Why the illicit diamond trade is (almost) gone, but not yet forgotten
More than a decade ago, the illicit diamond trade was among the most urgent of humanitarian causes, with governments and celebrities rallying around efforts to curtail their role in the world’s jewelry supply.
The issue has largely faded from the spotlight in recent years, and wars that fuelled the worst of the abuses across the African continent have mostly subsided. Yet some experts argue the battle is far from won, even in light of a range of initiatives designed to curtail the flow of stones moving into the US$81 billion market, some of which come from regions still roiled by conflict.
Less than 20 years ago, human rights advocates hailed the Kimberley Process, where dozens of countries agreed to impose stiff requirements on diamond certification to ensure they were “conflict free,” and prevent such stones from entering the pool of legitimate diamonds.
Today, the overwhelming majority of the world’s diamond supply comes from stable countries. However, experts warn that in a handful countries torn by civil strife like Liberia and Sierra Leone, the illicit minerals trade is alive and well — and funding the activities of violent duelling factions.
In a 2015 study, the Enough Project said the main armed groups in the Central African Republic reap anywhere between US$3 million and US$6 million annually from blood diamonds that fund war operations.
Alice Harle, an expert on minerals from the nonprofit organisation Global Witness, told CNBC recently that the “conflict diamond problem has not gone away. ... Companies sourcing diamonds originating in countries like Central African Republic and Zimbabwe may risk indirectly supporting violence,” she said via email.
The majority of the world’s diamonds, at least 80 per cent by some estimates, are mined in areas where there are no human rights concerns. Yet up to 20 per cent are obtained through artisanal mining, a practice that employs around 1.5 million people that in fact contributes to environmental, health and human rights abuses.
Harle said that focusing a business in a particular geographical area, or on a particular type of stone, doesn’t automatically insulate a company from human rights abuses associated with precious stones.
Along with the Kimberley Process, measures have been put into place to regulate the diamond industry, with the United Nations General Assembly passing a resolution in December 2014 to continue to work on breaking the link between armed conflict and illicit diamonds.
Jean-Marc Lieberherr, CEO of the Diamond Producers Association, told CNBC via email that the implementation of Kimberley has been effective, citing estimates that 99 per cent of diamonds are Kimberley Process-compliant.
However, early champions of the process have turned away from it in recent years, including Global Witness and Ian Smillie, chair of the Diamond Development Initiative. Criticism of the Kimberley Process centres on the lack of compliance from participating governments, the narrow definition of “conflict-free” and loopholes in the process that continually allow conflict diamonds to pass into the hands of the consumer.

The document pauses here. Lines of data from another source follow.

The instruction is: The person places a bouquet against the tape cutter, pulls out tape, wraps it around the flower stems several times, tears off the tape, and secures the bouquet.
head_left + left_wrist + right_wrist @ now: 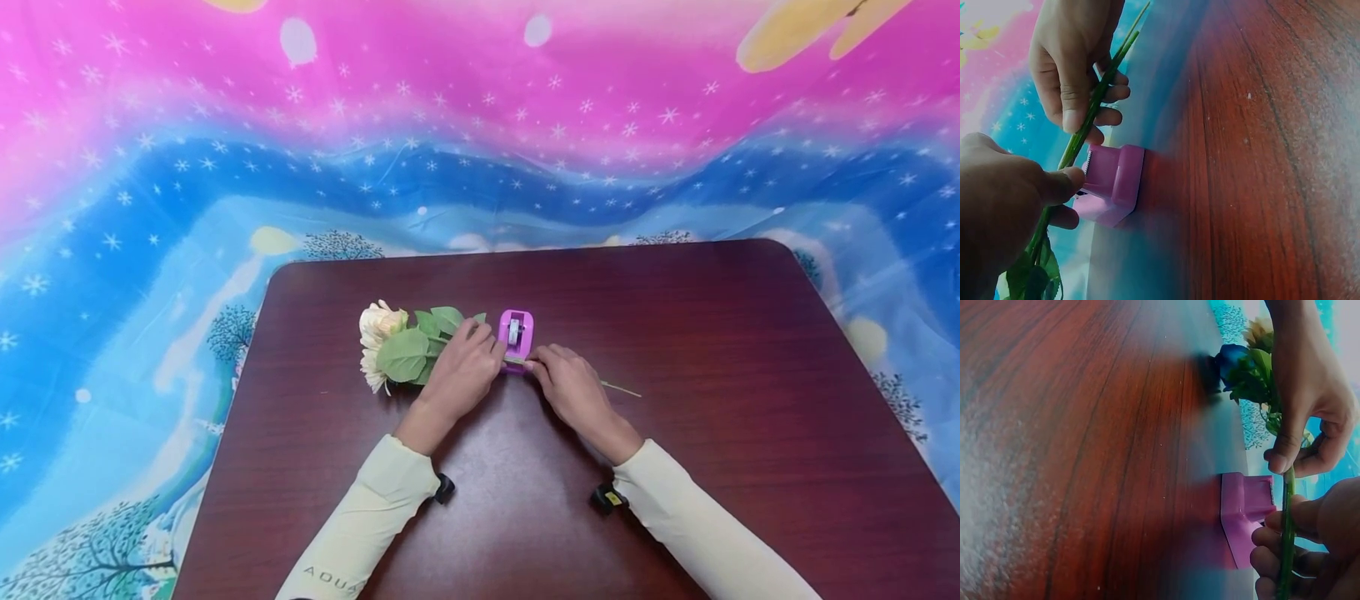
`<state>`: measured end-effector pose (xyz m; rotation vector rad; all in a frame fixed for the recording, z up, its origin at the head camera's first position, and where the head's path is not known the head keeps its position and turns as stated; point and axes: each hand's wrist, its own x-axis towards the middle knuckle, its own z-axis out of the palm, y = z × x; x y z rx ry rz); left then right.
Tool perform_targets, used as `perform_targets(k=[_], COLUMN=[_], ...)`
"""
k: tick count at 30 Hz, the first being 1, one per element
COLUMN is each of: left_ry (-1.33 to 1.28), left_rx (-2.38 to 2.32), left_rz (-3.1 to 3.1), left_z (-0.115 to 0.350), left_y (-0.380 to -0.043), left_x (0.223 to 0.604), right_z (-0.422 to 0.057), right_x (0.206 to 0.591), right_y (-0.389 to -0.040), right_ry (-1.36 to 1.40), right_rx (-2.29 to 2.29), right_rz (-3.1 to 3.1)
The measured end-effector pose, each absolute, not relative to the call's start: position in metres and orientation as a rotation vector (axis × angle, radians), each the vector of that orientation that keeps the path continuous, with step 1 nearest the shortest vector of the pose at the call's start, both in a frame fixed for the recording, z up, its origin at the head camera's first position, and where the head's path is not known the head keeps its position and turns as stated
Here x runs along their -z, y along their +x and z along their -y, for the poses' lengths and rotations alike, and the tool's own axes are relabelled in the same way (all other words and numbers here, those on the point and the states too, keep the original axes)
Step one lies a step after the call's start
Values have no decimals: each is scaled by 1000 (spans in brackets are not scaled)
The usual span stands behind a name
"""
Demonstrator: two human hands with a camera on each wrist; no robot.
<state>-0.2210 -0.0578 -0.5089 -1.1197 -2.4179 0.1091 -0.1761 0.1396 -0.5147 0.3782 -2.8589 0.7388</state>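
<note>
A bunch of flowers is held sideways over the table, its cream blooms (381, 323) and broad leaves (403, 355) toward the left. A blue bloom (1232, 361) shows low in the bunch in the right wrist view. My left hand (467, 367) pinches the green stems (1099, 94) just below the leaves. Farther down, thumb and fingers of my right hand (573, 387) grip the same stems, whose thin end (622, 389) sticks out to the right. Directly behind the stretch of stem between both hands stands a purple tape dispenser (528, 333) with a roll in it.
Everything is over a dark reddish-brown wooden table (720, 467) with rounded far corners. Past its back edge hangs a pink and blue cloth (465, 175) printed with snowflakes and trees. Black straps with small devices (607, 498) sit at both wrists.
</note>
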Motion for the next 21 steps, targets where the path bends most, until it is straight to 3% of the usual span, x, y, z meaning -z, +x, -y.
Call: perform_targets(k=[21], left_ry=[-1126], left_rx=[42], left_rz=[2472], left_z=[57], left_y=[-218], left_x=[517], right_z=[-138], right_x=[523], right_y=[-174], right_ry=[368], right_rx=[-702], right_rz=[2916])
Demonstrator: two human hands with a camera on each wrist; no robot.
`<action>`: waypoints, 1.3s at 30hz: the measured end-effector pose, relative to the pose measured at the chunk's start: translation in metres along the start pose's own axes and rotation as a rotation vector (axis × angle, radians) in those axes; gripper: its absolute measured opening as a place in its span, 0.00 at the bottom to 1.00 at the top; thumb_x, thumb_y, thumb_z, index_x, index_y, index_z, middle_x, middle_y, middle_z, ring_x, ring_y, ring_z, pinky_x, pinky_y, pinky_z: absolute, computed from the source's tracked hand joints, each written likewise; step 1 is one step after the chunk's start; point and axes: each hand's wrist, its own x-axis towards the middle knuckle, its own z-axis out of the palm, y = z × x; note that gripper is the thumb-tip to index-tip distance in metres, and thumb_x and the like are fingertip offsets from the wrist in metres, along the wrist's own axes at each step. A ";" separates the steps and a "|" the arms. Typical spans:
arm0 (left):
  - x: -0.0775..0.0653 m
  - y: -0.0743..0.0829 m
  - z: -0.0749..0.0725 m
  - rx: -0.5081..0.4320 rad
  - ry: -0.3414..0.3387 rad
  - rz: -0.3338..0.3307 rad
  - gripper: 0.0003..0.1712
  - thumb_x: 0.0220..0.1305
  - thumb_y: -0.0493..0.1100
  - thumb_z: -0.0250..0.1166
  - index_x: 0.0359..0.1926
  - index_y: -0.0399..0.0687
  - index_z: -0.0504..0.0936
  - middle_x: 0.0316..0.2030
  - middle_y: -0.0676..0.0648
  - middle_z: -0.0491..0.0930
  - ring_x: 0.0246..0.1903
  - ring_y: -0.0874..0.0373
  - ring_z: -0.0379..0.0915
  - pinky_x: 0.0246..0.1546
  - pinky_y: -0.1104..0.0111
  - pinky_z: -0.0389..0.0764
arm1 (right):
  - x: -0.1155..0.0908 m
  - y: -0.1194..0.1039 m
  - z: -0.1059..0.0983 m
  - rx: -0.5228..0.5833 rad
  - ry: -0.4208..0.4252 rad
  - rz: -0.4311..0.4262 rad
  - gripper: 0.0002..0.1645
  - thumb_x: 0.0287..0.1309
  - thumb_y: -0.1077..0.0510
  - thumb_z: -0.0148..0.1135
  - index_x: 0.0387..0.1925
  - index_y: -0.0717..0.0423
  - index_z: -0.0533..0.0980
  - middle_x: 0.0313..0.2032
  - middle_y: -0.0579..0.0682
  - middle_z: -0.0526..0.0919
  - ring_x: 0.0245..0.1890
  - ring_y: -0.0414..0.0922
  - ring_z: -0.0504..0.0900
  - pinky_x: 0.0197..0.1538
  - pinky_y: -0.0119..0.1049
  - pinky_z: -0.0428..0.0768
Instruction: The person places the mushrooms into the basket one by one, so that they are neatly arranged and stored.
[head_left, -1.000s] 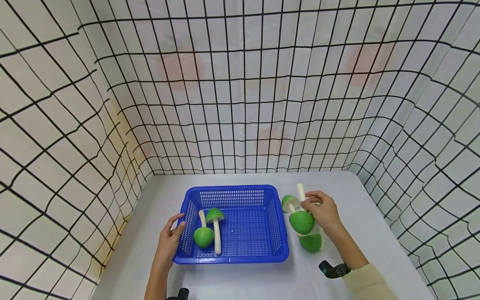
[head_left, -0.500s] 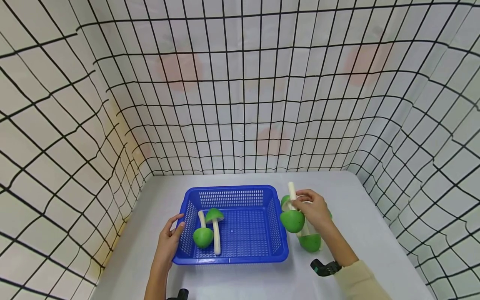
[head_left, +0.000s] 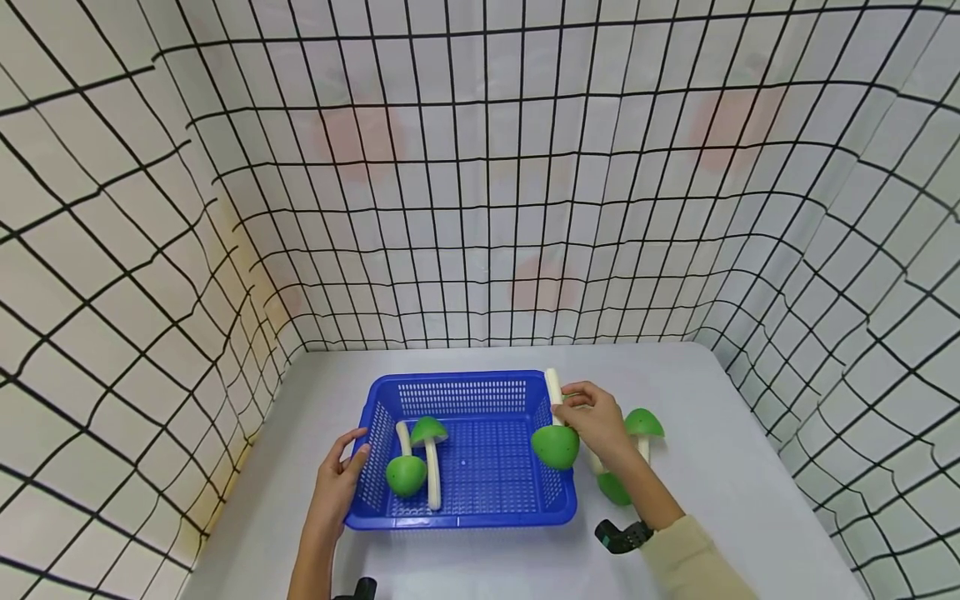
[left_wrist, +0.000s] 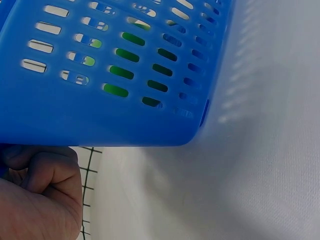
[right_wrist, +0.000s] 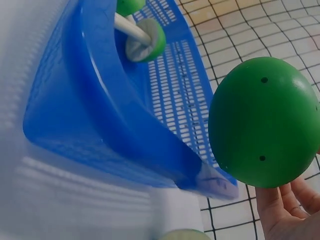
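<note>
A blue perforated plastic basket (head_left: 461,522) stands on the table. My left hand (head_left: 337,479) grips its left rim, thumb over the edge; the left wrist view shows those fingers (left_wrist: 55,170) curled under it. Between thumb and fingers my right hand (head_left: 596,421) pinches the white stem of a toy mushroom (head_left: 555,447), over the basket's right rim. Its green cap hangs down and fills much of the right wrist view, hiding the stem there. Two similar mushrooms, one cap-down (head_left: 407,475) and one cap-up (head_left: 430,430), lie inside at the left.
Right of the basket, more green-capped mushrooms lie on the white table (head_left: 712,467): one at the back (head_left: 643,422), another nearer (head_left: 615,489), partly behind my right forearm. Black netting (head_left: 487,208) over pale walls surrounds the table on the back and both sides.
My right hand has carried the mushroom leftward, from above the pile on the table to the basket's right rim. My left hand and the basket have stayed in place.
</note>
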 end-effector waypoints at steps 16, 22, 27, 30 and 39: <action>0.001 0.000 0.000 0.004 0.003 0.000 0.29 0.76 0.61 0.57 0.73 0.64 0.67 0.60 0.30 0.79 0.48 0.43 0.84 0.46 0.54 0.87 | -0.003 -0.009 0.044 -0.035 -0.040 -0.037 0.22 0.59 0.58 0.73 0.54 0.57 0.78 0.41 0.54 0.83 0.29 0.42 0.84 0.31 0.32 0.82; 0.001 -0.001 0.000 -0.009 0.000 0.002 0.28 0.77 0.59 0.57 0.73 0.64 0.67 0.61 0.30 0.78 0.50 0.42 0.83 0.47 0.52 0.87 | -0.001 -0.010 0.061 -0.032 -0.050 -0.032 0.21 0.57 0.59 0.74 0.52 0.55 0.80 0.40 0.53 0.83 0.30 0.42 0.84 0.31 0.34 0.83; 0.001 -0.001 0.000 -0.009 -0.001 0.004 0.28 0.76 0.60 0.57 0.73 0.64 0.68 0.60 0.30 0.79 0.50 0.42 0.83 0.47 0.53 0.87 | -0.001 -0.011 0.072 -0.048 -0.069 -0.052 0.20 0.58 0.60 0.74 0.52 0.55 0.80 0.40 0.53 0.84 0.30 0.42 0.85 0.31 0.35 0.85; 0.002 -0.001 0.000 -0.010 -0.003 0.009 0.29 0.76 0.60 0.57 0.73 0.64 0.68 0.61 0.30 0.78 0.50 0.41 0.83 0.47 0.53 0.87 | -0.002 -0.010 0.078 -0.063 -0.078 -0.056 0.20 0.57 0.59 0.75 0.51 0.54 0.80 0.40 0.53 0.84 0.31 0.43 0.85 0.31 0.36 0.85; 0.001 -0.002 0.000 -0.008 0.000 0.007 0.29 0.76 0.61 0.57 0.73 0.64 0.67 0.61 0.30 0.78 0.50 0.42 0.83 0.47 0.53 0.87 | -0.004 -0.008 0.097 -0.134 -0.093 -0.045 0.20 0.56 0.56 0.76 0.49 0.53 0.80 0.39 0.52 0.85 0.31 0.43 0.84 0.30 0.36 0.85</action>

“The problem is that the Kimberley Process isn’t really checking up on many of the countries where diamonds are produced. There have been and continue to be major smuggling operations,” Smillie told CNBC.
“The governments of producing and recipient countries aren’t cracking down on it. We don’t know if the diamonds are coming from the Central African Republic where there is a war, or from artisanal mines in Sierra Leone where people are paid next to nothing,” he added.
Precious stones from legitimate sources like Canada, Botswana or Russia “can easily be mixed” with conflict stones once they get sent to a sorting house in another region, Smillie said.
The exact definition Kimberley Process provides for a conflict diamond is one that has been “used by rebel movements to finance wars against legitimate governments.”
Beth Gerstein, co-CEO of Brilliant Earth, a jeweler that sells both lab-grown and natural diamonds, believes that there should be a way to address other abuses such as exploitation and worker rights.
Yet Oren Sofer, a partner in Beny Sofer, a diamond dealer and jeweller in New York, believes that the difficulties in regulating the diamond industry are not isolated, and can be rectified by governments taking a more active role.
If governments don’t accept “the recommendations made by the Kimberley Process, then we need to have penalties for non-compliance, but [the process] doesn’t have them,” said Smillie.